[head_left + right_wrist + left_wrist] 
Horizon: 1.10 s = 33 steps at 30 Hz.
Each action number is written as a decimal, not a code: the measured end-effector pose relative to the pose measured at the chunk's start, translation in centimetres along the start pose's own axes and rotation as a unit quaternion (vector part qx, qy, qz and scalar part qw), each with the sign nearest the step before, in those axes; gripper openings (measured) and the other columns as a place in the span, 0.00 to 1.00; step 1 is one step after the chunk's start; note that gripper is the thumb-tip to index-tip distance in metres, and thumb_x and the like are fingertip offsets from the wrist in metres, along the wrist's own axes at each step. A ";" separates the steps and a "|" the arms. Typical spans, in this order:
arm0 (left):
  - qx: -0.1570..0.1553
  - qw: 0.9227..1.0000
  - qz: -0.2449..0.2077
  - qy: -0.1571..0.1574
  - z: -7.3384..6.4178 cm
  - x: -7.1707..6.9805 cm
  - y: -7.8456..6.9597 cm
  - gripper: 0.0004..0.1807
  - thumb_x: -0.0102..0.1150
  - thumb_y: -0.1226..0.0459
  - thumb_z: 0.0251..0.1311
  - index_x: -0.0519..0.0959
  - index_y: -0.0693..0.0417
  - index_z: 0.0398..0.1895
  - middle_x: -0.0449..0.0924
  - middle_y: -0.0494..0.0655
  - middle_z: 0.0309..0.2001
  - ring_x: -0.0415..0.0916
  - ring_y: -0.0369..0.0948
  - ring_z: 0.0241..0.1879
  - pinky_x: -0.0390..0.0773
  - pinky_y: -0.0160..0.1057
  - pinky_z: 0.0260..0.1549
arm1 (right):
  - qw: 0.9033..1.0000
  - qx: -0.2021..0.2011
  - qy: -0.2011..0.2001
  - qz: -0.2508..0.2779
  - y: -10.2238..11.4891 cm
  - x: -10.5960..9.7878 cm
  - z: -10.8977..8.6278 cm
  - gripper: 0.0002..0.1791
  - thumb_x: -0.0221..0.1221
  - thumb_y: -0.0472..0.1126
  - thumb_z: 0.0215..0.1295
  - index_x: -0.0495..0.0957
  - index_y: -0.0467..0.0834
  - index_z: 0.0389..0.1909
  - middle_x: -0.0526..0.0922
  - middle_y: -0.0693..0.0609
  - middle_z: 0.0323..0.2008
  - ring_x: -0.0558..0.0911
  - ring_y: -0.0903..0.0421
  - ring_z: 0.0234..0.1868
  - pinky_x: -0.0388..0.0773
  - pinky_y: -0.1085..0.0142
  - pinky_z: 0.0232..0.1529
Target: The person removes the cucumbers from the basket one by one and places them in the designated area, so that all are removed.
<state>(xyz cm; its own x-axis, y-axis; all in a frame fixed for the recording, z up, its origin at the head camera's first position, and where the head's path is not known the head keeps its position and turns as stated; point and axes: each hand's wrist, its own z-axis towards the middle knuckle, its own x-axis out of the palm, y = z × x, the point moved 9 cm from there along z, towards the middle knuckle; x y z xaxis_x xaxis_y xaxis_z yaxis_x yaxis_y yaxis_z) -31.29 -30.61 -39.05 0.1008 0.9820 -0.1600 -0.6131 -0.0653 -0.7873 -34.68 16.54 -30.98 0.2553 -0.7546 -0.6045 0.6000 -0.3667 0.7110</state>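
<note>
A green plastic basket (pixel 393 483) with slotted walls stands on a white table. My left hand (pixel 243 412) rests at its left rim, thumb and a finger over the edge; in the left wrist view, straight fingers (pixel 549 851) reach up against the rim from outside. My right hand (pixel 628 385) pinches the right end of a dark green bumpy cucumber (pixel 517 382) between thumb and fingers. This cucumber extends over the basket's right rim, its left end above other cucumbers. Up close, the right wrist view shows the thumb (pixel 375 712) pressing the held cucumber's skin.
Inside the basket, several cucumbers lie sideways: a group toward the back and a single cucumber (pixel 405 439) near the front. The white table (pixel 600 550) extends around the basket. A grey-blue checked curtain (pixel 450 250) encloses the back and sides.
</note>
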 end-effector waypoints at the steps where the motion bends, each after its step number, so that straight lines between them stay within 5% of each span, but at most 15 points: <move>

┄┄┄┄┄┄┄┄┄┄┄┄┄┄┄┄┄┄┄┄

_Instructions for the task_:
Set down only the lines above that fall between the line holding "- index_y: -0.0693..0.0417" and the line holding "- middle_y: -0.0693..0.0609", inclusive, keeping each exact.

_Output below_:
  - index_y: -0.0693..0.0417
  - index_z: 0.0398..0.1895
  - middle_x: -0.0449..0.0924
  - middle_y: -0.0494..0.0655
  - middle_z: 0.0309..0.2001
  - ring_x: -0.0415..0.0916
  - ring_y: -0.0369..0.0948
  - ring_z: 0.0241..0.1879
  - pinky_x: -0.0390..0.0773
  - pinky_y: -0.0160..0.1057
  - pinky_z: 0.0260..0.1549
arm1 (right):
  - qw: 0.9033..1.0000
  - qx: -0.2021..0.2011
  - qy: -0.2011..0.2001
  - qz: -0.2508..0.2779
  - y: -10.2238..11.4891 cm
  - x: -10.5960..9.7878 cm
  - z: -10.8977..8.6278 cm
  - gripper: 0.0002..0.1791
  - thumb_x: -0.0221..0.1221
  - thumb_y: -0.0472..0.1126
  - thumb_z: 0.0215..0.1295
  - index_x: -0.0495..0.0957
  - index_y: -0.0467..0.0834
  - index_z: 0.0389..0.1909
  - middle_x: -0.0526..0.0922
  - middle_y: -0.0693..0.0609

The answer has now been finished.